As you move through the world, images of the objects that surround you fall onto your retinas. As you move past a fixed object, seeing it from various angles, the size and shape of the images on your retinas change, yet you effortlessly and unconsciously perceive the object to have a stable position, shape, and size.

This innate perceptual ability, honed by daily experience ever since infancy, is so fundamental and habitual to human beings that it seems almost absurd to talk about objects that could change their position or shape or size depending on how you moved your head. Yet in virtual reality there are lots of simulated objects that change their position, size, and shape as the head moves. The location of these objects appears to change as the head moves around, and their size and shape appear to change depending on whether they are being viewed directly in front of the user's head or off to the side.

In immersive virtual reality, a Head Mounted Display (HMD) and a head tracker are used to rapidly measure head position and create an image for each eye appropriate to its instantaneous viewpoint.

Usually, HMDs come with their built-in tracking system, so that the user must wear only one helmet on his head. But actually there are at least two technologies integrated into every HMD: the one dealing with the visualisation and the tracking one.

1. Head Mounted Displays

2. 3D Graphics


1. Head Mounted Displays

There are two primary technologies used in HMDs to deliver images to the eye: CRTs, essentially the same component as you find in your living room TV, though much smaller, and LCD's, the type of display used in watches, portable computers, and game systems. Each has certain advantages.

A problem with the current generation of headsets is that communication with the VR computer is achieved through direct cable links between the headset and the computer. This limits how far the human can walk. In the near future, cabling will be replaced by remote control scanners to overcome this problem. Later on, the computer need not even be nearby. Data from the user as to where he is, and data from the computer as to what he should be seeing, will be delivered using broadband communications networks. But since this is not yet possible, a key point when evaluating HMDs consists in their usability, which often suffers from weight and wiring.

The latest generation of HMDs is less bulky than the old motorcycle helmets, and looks more like a set of heavy duty industrial goggles, such as someone might use when handling dangerous chemicals. In the future, we can expect Virtual Reality spectacles, and later on contact lenses, both technologies of which are already in post-R&D phase of development. These systems can provide all the visual clues without the cumbersome weight and represent a major advance. Two other display systems, while not in common use, bear some examination.

One system has been getting a lot of attention but is a long way from delivery. It is the Virtual Retinal Laser Scanner, developed by the Human Interface Technology Lab at the University of Washington. This experimental system uses a modulated laser beam (very low power, of course) to paint an image directly upon the retina of the eye. The primary advantage of this technology at this point is high resolution and update rate. However, this system is years away from HMD use.
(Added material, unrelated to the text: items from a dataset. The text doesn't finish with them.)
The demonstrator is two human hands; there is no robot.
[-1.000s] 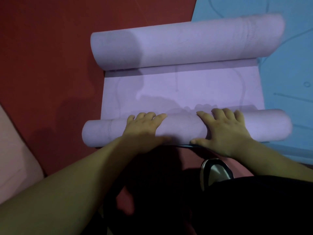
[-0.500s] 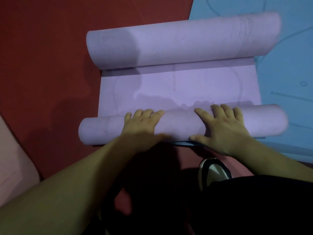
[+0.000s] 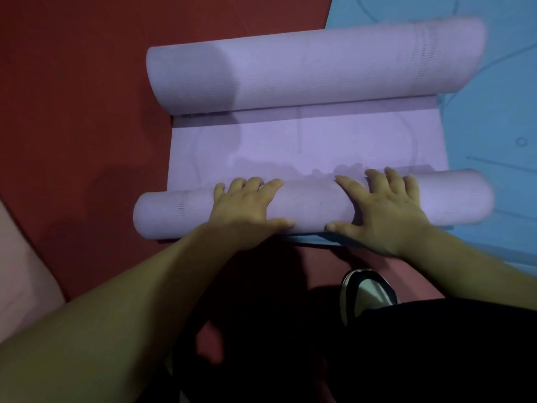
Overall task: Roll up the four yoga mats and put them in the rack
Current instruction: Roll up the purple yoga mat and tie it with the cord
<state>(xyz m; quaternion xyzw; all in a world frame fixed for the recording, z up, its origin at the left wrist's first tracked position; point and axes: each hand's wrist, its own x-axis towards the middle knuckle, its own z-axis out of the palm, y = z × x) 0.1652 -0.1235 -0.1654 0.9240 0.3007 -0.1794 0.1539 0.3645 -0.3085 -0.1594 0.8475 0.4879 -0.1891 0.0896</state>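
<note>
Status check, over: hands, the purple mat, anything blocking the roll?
Pressing on near roll: left hand, right hand. Partly rolled purple mat, flat ahead. In the path: far roll, mat's curled end.

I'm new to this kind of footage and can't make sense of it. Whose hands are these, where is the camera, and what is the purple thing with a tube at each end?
There is no machine here. A person works with bare hands, and the one camera sits on their head, looking forward and down, so you see their own arms reaching out. The purple thing is a yoga mat lying on a red floor. Its far end is curled into a thick roll and its near end into a thinner roll, with a flat stretch between them. The left hand and the right hand lie side by side on the thinner roll, fingers over its top. A blue mat lies flat on the right, partly under the purple one. Below the right arm is a shoe.
</note>
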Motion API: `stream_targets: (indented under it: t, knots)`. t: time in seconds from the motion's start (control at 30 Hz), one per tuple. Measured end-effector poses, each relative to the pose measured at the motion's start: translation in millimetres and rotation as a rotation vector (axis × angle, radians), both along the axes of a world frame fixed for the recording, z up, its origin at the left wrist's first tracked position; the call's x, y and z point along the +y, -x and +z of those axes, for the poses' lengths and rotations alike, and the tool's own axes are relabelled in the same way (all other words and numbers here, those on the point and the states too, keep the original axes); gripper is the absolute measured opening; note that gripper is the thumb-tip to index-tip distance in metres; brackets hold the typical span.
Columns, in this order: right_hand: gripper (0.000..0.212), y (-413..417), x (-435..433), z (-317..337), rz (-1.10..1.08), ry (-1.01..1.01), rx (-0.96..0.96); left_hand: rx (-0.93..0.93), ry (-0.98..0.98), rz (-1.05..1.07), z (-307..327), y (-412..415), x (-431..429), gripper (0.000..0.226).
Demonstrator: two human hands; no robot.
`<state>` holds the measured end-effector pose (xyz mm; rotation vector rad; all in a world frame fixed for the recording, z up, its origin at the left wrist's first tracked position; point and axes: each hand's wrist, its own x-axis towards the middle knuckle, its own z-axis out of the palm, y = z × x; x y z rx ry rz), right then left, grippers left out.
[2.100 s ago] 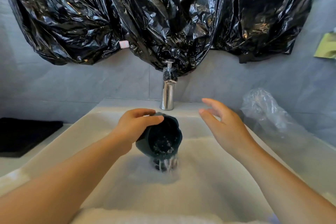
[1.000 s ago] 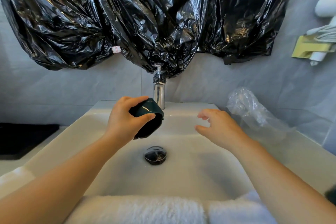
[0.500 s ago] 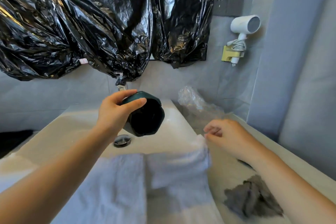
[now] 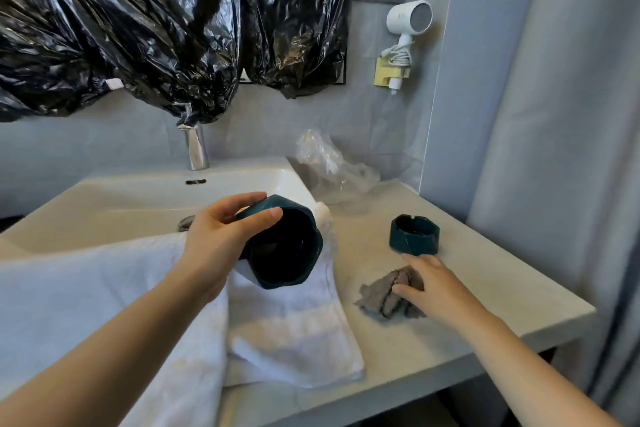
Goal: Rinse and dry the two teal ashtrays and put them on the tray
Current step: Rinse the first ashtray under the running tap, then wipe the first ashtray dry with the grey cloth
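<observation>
**One teal ashtray held over the towel, the other left on the bench**

Head view: a teal ashtray [image 4: 282, 246] is gripped in the left hand [image 4: 221, 236], tilted on its side so that its dark hollow faces the camera. The fingers [image 4: 239, 199] are curled over its upper rim and the thumb is pressed to its near edge, so the hand is clamped on it. It is held above the white towel [image 4: 287, 329] that is draped over the front edge of the white sink [image 4: 138, 191] and onto the pale bench [image 4: 485, 281]. The second teal ashtray [image 4: 414, 235] is seen standing upright on the bench to the right, apart from both hands. The right hand [image 4: 429, 288] is laid on a crumpled grey cloth [image 4: 388, 298] just in front of that ashtray, its fingers stretched and slightly spread, closed on nothing. A chrome tap [image 4: 196, 149] is mounted behind the sink, beneath black plastic bags [image 4: 156, 21] hung across the wall. Clear crumpled plastic [image 4: 332, 163] is seen at the back of the bench, and a white hairdryer [image 4: 408, 19] is fixed to the wall above.
</observation>
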<state>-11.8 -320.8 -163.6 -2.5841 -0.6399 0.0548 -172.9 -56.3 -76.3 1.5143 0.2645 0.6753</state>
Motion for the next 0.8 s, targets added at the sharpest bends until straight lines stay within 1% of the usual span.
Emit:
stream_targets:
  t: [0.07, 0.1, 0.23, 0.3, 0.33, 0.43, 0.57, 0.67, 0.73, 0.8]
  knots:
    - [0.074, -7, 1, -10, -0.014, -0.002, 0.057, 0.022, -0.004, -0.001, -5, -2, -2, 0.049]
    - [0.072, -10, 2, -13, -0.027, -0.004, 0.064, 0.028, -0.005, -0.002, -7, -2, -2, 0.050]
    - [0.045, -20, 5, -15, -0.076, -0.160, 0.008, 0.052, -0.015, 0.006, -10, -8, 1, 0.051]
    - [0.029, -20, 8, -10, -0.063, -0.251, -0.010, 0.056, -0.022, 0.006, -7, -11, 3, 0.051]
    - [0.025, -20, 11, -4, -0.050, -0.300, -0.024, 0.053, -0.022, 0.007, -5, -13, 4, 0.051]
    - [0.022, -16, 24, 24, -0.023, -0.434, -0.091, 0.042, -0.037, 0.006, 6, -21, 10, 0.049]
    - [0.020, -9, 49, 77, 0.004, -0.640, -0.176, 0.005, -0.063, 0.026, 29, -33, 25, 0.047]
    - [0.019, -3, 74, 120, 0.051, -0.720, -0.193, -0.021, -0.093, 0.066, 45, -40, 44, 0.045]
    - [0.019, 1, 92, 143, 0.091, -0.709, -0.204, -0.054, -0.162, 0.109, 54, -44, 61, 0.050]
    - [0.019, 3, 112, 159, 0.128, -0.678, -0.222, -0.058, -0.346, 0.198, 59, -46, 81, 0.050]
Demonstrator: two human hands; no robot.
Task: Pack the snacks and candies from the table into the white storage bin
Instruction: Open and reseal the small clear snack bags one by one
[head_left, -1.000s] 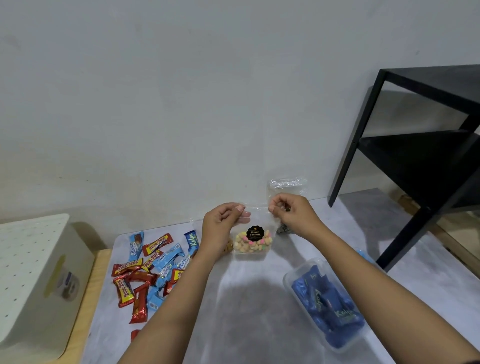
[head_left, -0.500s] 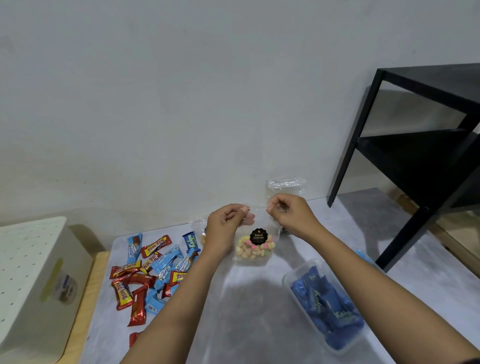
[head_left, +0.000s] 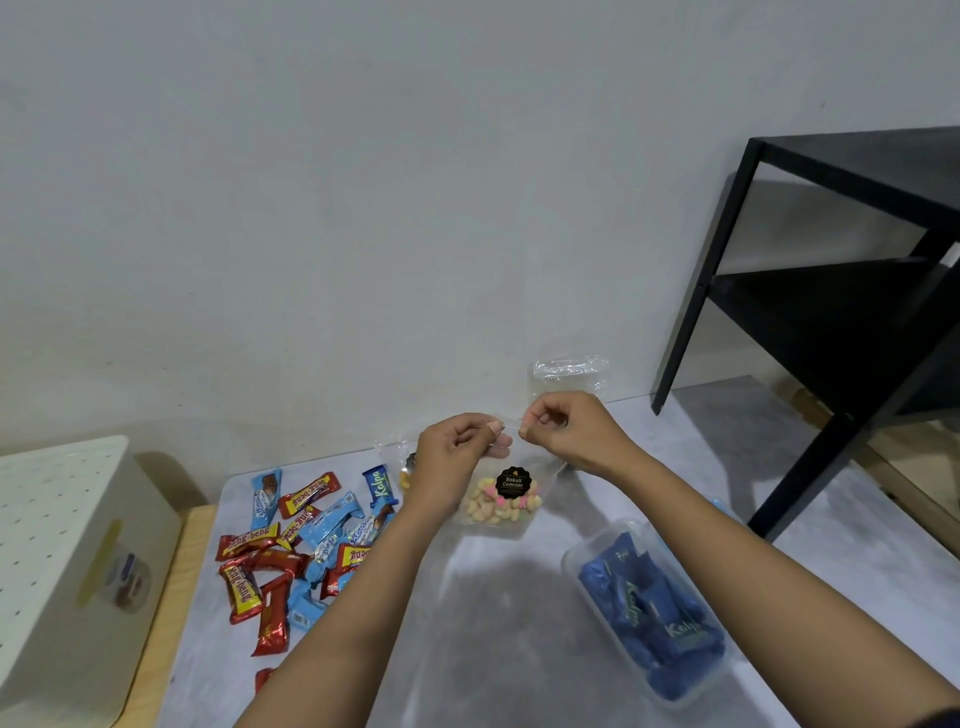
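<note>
My left hand (head_left: 451, 457) and my right hand (head_left: 569, 428) both pinch the top edge of a clear pouch of pastel biscuits (head_left: 501, 501) with a black round label, held just above the grey table (head_left: 493, 623). A heap of red and light blue wrapped snack bars (head_left: 296, 551) lies on the table to the left. A clear tub of dark blue snack packs (head_left: 649, 608) sits at the right. The white storage bin (head_left: 67, 571), perforated and lidded, stands at the far left beside the table.
A second clear pouch (head_left: 569, 376) leans against the wall behind my hands. Another clear pouch (head_left: 402, 470) shows partly behind my left hand. A black metal shelf (head_left: 831, 312) stands on the table's right rear corner. A wooden surface (head_left: 176, 582) lies under the bin.
My hands have drawn a little closer together at the top of the biscuit pouch, and the pouch has shifted slightly right. Everything else stays put.
</note>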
Currently, it exists only as a proof of concept of providing very high resolution with low power requirements, but faces severe obstacles in reducing the size and providing colour output.

Another technology that is in use in a couple of HMD systems is the "light pipe." This system uses a collimated fibre optic bundle to carry an image to a set of mirrors, which then reflect the image into the eye. The image source can be anything that will connect to the feed end of the fibre optic bundle: a CRT, a slide projector, a microscope, or whatever image generator is appropriate. The system is desirable because of its versatility and the light weight of the HMD itself. It can provide colour and high resolution. However, the collimated bundles are very expensive and somewhat fragile, limiting the application of light pipe systems to the high end of the application spectrum.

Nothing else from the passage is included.